Actually, I realize that I have no idea to what other people aspire. And at heart, I suspect that most people don’t know this about themselves either. I would make a list of the ways people get confused about their aspirations, but it would be sanctimonious (even more sanctimonious than the rest of this).

I realize that I spend too much time trying to figure out what today’s teacher’s moment of sneaky brilliance is. Because not everyone is a Socrates. Not everyone is going to share their passionate brilliance about flying buttresses like Michael Cothren. Nonetheless, when working with “authorities”–with people from whom I expect to learn something, I do look for the hidden treasure (and the hidden map).

What is the hidden treasure? My best teachers always had a dual treasure in mind. One was always the subject at hand: Joyce, Woolf, Geology, Baroque Art. The other was always my (or any other student’s) ability to tease out a unique and successful approach to the subject at hand. As a teacher, my favorite moments are witnessing my students’ dawning awareness of their nascent brilliance–watching the lights go on.

What I have learned over time, and it has been a hard lesson, is that many teachers are only interested in the first treasure. Learn the material and advance. And when I write “teachers,” I mean, “people.” Because I think that everyone is a potential teacher.

In my less generous moments, I think that people want to teach everyone else about themselves. In more generous moments I accept that people are always teaching about the world. The lessons may be unintentional and uncontrollable, but there they are, waiting for the student.

I am more troubled by teachers who never want the treasure to be uncovered, or worse. They hand you a map, and when you follow it, you discover not a treasure, not even a new map, but a penalty: an electric eel, an exploding tomato, a severed thumb (wait, that’s my thumb!). Of course there is a lesson here as well, it is a darker lesson, and one I would rather do without. It may be a necessary lesson. Still.

I go on (I can’t go on). The sneaky brilliance (or the brilliant sneakiness) of the world daunts and delights me. There is always something to learn, and, always, another way to get to it.

On Great Teachers (and others) Part 1

I met with one of my professors from Swarthmore last week. In and of itself, I encourage keeping in touch with mentors from the past. They help provide a milepost on the travel. Either you say, “Wow! How far I’ve gone,” or “Damn! This road circled back on itself.” Or any of a hundred other things.

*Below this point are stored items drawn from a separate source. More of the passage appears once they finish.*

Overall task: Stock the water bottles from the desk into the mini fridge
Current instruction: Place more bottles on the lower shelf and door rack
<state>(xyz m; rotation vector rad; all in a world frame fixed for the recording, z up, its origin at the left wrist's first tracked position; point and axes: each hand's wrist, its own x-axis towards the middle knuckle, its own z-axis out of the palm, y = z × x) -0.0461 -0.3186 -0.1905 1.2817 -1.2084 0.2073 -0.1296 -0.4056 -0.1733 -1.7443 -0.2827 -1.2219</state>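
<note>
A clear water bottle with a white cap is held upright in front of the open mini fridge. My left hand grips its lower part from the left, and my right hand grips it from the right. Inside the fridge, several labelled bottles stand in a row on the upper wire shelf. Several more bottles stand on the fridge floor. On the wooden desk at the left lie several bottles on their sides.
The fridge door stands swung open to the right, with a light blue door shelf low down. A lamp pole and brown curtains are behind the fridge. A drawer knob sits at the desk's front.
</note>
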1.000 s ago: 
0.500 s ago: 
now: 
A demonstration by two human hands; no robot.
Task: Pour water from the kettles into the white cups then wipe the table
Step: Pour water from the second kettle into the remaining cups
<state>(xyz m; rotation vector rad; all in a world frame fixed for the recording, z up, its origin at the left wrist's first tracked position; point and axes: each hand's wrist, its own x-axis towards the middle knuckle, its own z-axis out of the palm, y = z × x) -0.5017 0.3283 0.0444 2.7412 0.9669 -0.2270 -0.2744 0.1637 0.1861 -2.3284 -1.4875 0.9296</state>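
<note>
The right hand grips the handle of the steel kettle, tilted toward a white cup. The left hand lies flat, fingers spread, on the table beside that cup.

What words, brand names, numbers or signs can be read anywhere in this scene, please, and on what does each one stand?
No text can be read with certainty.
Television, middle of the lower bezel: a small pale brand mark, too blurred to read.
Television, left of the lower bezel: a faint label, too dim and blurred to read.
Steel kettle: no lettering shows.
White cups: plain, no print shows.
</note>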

In the middle of our coffee and conversation, Michael (Cothren) bridled about the drive to clarify assessments at Swarthmore: creating rubrics that would direct students to a clear path for academic success. Otherwise known as telling students how to get an “A.” Michael thought that figuring out how to get an “A” was part of the student’s job: “They need to figure out what I want. It’s a life lesson.”

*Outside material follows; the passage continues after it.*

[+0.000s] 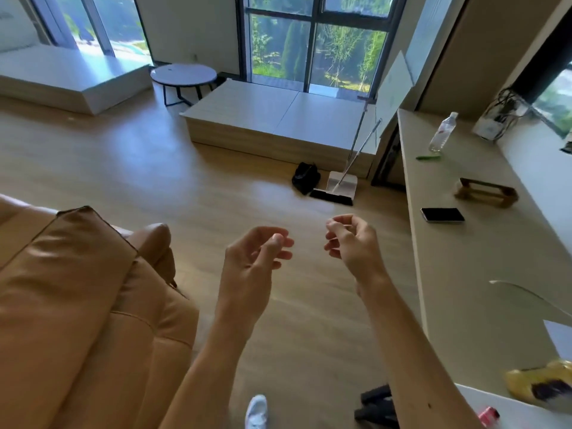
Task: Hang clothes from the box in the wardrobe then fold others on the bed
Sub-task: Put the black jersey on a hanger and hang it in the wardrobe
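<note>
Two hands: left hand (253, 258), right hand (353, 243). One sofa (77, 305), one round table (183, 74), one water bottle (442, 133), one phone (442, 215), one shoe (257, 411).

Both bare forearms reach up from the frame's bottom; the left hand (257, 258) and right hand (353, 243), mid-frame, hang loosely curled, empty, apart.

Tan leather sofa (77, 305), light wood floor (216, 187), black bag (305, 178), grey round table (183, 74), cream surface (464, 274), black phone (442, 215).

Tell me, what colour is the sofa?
The sofa is tan brown; the head view shows it best.
</note>
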### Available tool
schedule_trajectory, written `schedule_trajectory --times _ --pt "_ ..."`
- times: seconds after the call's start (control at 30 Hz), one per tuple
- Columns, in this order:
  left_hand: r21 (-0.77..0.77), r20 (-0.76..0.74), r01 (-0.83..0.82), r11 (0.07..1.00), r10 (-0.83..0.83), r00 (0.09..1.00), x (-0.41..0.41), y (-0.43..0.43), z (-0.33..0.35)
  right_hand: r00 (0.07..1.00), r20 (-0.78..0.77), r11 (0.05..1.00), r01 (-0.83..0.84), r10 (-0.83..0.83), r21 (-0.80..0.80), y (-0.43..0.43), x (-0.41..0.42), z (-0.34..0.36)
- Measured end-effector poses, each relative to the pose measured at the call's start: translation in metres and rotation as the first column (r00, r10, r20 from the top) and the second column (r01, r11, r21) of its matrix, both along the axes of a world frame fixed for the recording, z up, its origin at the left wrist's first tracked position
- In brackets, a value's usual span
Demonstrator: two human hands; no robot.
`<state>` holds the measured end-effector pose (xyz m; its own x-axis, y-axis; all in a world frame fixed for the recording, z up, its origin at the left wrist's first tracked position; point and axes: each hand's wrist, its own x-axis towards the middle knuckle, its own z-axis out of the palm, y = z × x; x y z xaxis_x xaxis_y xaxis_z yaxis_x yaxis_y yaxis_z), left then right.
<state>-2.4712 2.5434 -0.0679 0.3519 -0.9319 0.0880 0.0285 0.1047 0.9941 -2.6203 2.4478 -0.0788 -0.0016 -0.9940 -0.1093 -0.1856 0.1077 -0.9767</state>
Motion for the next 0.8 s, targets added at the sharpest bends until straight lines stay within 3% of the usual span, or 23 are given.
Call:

And right there is where the trouble starts. If only all our mentors were wise enough (and sneaky enough) to bury the treasure and and not simply give us a map, but teach us the signs and signals and ways to interpret the world so that we could find the treasure without a map.

I started this vision of the best teacher early, when Fritz Marks (at The Hill School) taught us Platonic Dialogues (We read Euthyphro, Crito, and Meno, as well as large swaths of The Republic). Socrates was always able to ask a question and craftily get his interlocutors to develop their own answers, making their way to the truth by fits and starts and on their own. Of course these dialogues are fiction, however much they may be modeled on something that actually happened.

At Swarthmore I was fortunate enough to have teachers who used similar ploys, making us figure out answers, or surprising us with answers that had been under our noses all along. Among these was Kaori Kitao, who opened her Cinema class with the simplest of questions (What is Cinema?), and which, if one wanted to follow the logic, ended with some fairly complicated ruminations that could have lead into Neo-Platonic visions of art and ideals.

The French critic/philosopher Roland Barthes proposed that there were two kinds of teachers: emcees, great conductors of ideas; and exemplars, great models of thinking. (And, no I cannot find the reference for that). When I recall my best teachers they actually wove these two strands together. I recall being amazed and inspired by their approaches to their subjects. They were clearly brilliant and just as clearly welcoming. I felt as if they were standing on the opposite shore waving their students over. Their brilliance was never inaccessible or inscrutable, but, instead, was not only possible, but probable if only one was willing to do the work. And part of that work is figuring your way across the water.